--- Raw data Enclosed Below ---

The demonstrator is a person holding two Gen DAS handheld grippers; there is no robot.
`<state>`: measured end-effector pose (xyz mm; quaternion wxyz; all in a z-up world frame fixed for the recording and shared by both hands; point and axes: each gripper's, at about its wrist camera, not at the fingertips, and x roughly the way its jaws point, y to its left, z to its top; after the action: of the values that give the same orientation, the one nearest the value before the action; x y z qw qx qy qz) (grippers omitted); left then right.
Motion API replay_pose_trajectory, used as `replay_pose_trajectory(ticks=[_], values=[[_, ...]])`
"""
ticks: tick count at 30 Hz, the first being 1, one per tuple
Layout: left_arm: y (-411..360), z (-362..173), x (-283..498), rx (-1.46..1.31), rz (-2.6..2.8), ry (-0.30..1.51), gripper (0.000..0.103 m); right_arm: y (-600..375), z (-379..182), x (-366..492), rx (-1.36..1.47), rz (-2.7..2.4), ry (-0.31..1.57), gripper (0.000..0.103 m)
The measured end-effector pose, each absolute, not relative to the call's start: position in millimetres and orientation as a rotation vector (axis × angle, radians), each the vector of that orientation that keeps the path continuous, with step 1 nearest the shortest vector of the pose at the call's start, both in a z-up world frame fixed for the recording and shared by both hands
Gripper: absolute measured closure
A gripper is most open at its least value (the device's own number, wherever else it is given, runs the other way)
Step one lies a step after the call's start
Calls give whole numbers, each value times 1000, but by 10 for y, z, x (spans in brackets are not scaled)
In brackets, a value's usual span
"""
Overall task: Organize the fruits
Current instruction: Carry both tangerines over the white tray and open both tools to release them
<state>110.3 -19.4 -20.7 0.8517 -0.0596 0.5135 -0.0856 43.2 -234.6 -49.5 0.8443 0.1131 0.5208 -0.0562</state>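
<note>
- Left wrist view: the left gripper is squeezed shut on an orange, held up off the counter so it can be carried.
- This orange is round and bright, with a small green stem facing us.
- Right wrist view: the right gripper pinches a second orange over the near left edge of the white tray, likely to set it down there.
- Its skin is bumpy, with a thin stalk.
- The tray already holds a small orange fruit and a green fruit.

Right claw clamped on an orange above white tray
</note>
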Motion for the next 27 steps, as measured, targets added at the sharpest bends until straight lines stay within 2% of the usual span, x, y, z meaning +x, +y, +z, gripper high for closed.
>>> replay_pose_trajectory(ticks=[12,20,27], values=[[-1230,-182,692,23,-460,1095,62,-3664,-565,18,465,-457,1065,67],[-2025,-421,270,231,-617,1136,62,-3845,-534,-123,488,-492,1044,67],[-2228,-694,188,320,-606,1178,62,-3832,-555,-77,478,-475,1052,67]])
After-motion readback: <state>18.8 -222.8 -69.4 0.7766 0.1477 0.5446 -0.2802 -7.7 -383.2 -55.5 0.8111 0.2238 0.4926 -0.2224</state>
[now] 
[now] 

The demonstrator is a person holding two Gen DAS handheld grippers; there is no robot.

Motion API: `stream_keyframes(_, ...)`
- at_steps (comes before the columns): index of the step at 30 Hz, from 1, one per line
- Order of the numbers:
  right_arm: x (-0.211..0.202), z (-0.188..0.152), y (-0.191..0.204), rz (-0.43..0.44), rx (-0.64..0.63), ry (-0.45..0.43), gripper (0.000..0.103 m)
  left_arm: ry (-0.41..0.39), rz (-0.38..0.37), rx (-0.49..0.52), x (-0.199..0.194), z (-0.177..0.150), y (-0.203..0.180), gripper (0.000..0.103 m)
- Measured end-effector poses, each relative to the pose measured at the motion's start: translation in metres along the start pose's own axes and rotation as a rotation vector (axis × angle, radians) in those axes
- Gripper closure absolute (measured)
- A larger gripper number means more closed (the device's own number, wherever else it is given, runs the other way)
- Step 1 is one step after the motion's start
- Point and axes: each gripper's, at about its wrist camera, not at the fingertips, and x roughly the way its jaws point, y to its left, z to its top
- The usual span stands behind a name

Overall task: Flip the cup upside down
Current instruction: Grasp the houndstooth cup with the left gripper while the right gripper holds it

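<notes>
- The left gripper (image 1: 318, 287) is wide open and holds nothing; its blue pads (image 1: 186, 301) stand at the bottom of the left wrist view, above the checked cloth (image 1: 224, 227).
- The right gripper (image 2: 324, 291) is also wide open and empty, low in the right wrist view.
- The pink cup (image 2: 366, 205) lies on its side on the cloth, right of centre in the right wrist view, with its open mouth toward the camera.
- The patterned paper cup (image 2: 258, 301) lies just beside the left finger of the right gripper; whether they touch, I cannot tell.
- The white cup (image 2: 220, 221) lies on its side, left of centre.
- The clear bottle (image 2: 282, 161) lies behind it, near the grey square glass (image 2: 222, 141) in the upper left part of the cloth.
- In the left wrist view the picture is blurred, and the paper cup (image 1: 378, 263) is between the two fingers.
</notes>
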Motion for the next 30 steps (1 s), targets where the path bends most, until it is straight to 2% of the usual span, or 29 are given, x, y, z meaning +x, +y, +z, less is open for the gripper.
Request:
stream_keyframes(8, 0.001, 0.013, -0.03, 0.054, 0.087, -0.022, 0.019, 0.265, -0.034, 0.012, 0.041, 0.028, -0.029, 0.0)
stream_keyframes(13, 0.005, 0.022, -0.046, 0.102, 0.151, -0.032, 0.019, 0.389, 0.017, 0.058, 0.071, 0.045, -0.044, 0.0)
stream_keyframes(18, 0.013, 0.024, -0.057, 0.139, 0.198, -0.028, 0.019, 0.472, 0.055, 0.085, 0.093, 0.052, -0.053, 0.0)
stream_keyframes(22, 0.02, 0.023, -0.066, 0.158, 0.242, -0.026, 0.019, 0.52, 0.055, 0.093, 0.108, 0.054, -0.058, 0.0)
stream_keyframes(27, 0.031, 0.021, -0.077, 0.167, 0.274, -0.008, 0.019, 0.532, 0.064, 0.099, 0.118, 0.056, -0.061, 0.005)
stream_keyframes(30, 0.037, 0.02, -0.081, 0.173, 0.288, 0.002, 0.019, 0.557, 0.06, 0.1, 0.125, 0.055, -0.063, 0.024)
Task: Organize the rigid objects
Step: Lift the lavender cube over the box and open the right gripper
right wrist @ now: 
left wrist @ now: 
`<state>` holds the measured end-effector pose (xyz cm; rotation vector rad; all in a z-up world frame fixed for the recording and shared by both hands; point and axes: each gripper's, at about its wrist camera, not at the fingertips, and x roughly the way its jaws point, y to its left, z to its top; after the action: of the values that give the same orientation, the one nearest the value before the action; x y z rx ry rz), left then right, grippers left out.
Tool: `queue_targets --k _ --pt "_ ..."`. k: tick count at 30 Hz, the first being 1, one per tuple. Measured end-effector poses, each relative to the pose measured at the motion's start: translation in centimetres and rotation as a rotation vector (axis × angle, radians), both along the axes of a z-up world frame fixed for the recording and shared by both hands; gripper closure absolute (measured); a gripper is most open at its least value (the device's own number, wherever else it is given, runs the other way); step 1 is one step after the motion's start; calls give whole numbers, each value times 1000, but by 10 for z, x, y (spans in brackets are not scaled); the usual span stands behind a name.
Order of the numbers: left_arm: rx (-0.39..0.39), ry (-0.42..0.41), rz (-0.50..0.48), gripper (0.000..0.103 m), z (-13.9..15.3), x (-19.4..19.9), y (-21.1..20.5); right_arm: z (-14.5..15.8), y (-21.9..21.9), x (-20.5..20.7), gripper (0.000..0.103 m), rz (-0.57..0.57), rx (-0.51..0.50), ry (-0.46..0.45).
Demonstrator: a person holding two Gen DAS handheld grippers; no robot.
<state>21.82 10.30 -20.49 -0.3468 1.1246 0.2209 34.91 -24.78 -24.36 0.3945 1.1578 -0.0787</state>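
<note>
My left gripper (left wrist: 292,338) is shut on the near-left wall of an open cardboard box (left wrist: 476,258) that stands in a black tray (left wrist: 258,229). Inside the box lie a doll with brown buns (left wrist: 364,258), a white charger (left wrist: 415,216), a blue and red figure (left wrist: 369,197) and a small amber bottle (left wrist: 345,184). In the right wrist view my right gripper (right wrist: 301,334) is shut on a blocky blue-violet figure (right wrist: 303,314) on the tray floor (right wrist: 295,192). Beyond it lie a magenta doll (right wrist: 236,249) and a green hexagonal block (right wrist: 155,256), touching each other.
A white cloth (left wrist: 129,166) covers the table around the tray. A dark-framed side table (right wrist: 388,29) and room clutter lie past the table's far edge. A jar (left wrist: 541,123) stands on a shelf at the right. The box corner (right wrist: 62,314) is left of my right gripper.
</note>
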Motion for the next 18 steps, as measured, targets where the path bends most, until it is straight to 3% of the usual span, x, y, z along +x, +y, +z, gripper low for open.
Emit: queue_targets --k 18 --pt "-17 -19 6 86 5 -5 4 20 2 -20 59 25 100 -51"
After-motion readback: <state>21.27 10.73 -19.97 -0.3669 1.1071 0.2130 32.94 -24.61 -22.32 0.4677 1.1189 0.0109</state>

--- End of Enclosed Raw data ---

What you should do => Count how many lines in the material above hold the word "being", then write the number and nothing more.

Solution to this exercise => 2